"Hai, Eve! Sendirian aja, kemana naga kamu?"
Kuping Eve terasa panas, hatinya dongkol. Ngapain sih, curut satu ini gangguin harinya yang kecut.
"Aku gak punya naga, tuh!" Kedongkolan Eve tak perlu disembunyikan.
"Jutek, amat! Kamu mau pulang kan? Yuk aku anterin!" Niko tak menyerah.
"Ogah!" Eve menjauhi Niko, lelaki paling nyebelin sejabotabek.
"Eits!" Tangan Niko dengan cepat menahan pergerakan Eve, "Kenapa sih, lo.
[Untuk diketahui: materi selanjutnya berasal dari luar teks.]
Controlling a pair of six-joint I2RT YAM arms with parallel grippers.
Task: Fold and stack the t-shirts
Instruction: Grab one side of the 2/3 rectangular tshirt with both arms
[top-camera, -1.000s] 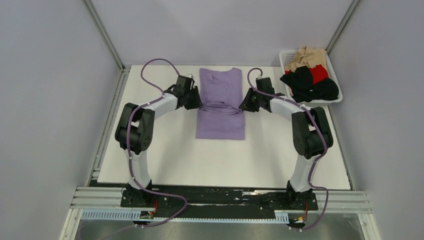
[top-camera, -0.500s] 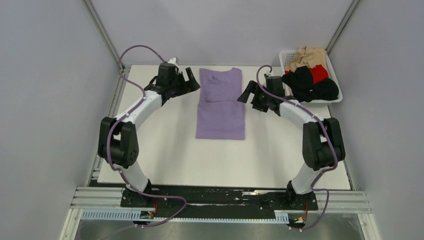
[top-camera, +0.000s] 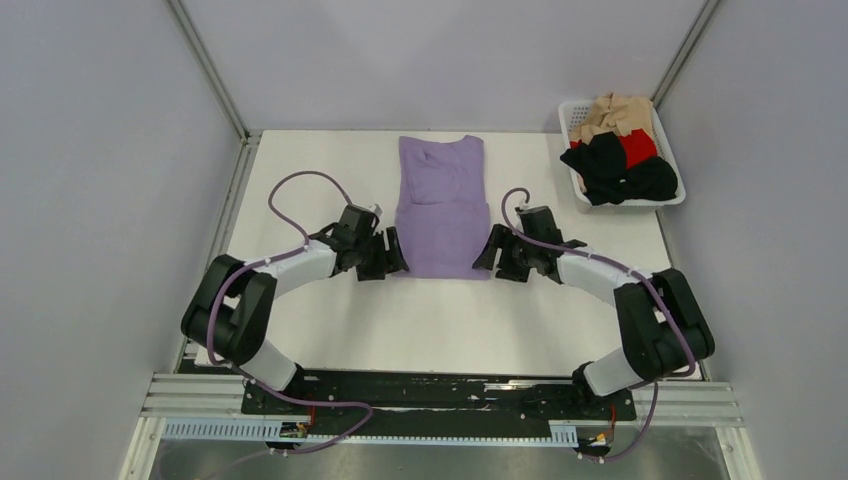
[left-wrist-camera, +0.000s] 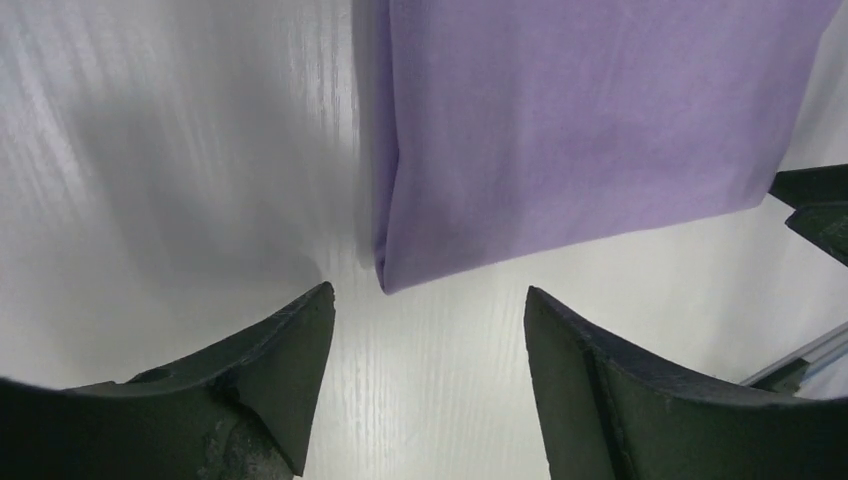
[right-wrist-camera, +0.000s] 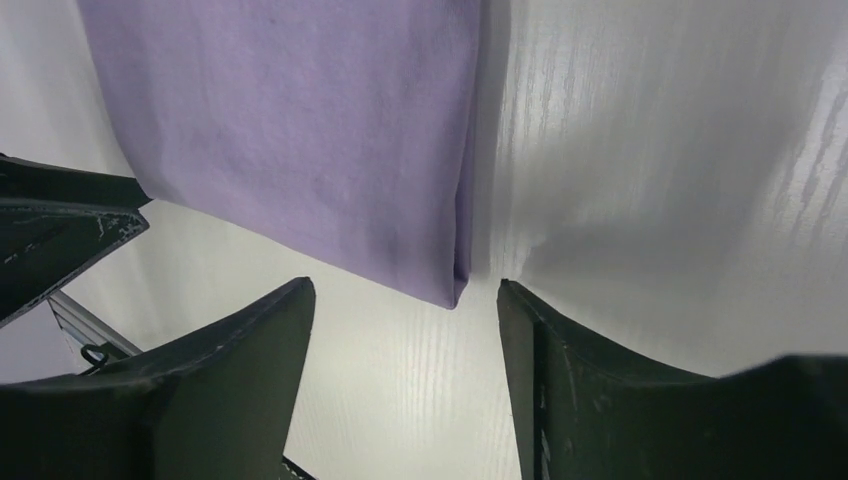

Jutek banget sama gue."
"Apa-an, sih!" Eve menyentak sentuhan Niko, ia mengusap-usap kulit lengannya seakan baru kejatuhan tai cicak.
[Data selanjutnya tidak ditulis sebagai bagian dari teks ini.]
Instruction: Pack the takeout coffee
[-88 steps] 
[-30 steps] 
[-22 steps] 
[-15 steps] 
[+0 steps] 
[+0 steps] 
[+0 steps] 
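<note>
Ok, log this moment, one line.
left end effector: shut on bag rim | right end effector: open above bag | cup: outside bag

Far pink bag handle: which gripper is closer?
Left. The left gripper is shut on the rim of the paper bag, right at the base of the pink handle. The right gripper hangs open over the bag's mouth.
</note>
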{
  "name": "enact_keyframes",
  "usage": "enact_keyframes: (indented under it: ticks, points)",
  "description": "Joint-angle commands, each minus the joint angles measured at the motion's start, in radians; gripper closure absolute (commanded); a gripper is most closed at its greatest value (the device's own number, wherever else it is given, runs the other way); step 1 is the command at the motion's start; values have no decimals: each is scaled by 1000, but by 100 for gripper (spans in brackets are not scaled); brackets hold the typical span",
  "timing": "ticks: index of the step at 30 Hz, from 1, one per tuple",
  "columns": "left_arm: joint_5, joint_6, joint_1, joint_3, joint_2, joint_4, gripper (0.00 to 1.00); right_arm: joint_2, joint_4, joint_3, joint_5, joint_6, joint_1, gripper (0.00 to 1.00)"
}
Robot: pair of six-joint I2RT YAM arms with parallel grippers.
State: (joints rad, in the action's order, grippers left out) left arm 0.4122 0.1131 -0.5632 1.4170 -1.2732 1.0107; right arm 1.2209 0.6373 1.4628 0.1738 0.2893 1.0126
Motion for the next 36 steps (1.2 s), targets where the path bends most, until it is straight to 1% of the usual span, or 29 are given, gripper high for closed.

"Woi!" Dari kejauhan seorang lelaki jangkung tampak bergegas ke arah Niko dan Eve. "Ngapain lu deketin Eve?"
"Buset, dah! Naga luh dateng. Mending gue cabut dah. Sampai ketemu besok, Eve." Sebelum pemuda bermata hijau itu sampai Niko lebih memilih ngacir duluan.
"Cih! Dasar Voldemort!" Eve memaki bocah sok kegantengan itu.
"Lu ngapain sama tuh anak?" Pemuda bernama Rion itu tampak tak senang.
"Gak tau ah! Lagian lu lama banget sih!? Gua udah kering nih nungguin dari tadi."
"Sory, sory, habis lu tau sendiri, si Rigel kalau udah nyuruh macam sultan aja kelakuannya."
Mendengar nama Rigel, mata Eve yang tadinya nyalang jadi berbinar terang kayak laser.
"Emang Kak Rigel butuh bantuan apa? Kok, gak nyuruh gue, sih!"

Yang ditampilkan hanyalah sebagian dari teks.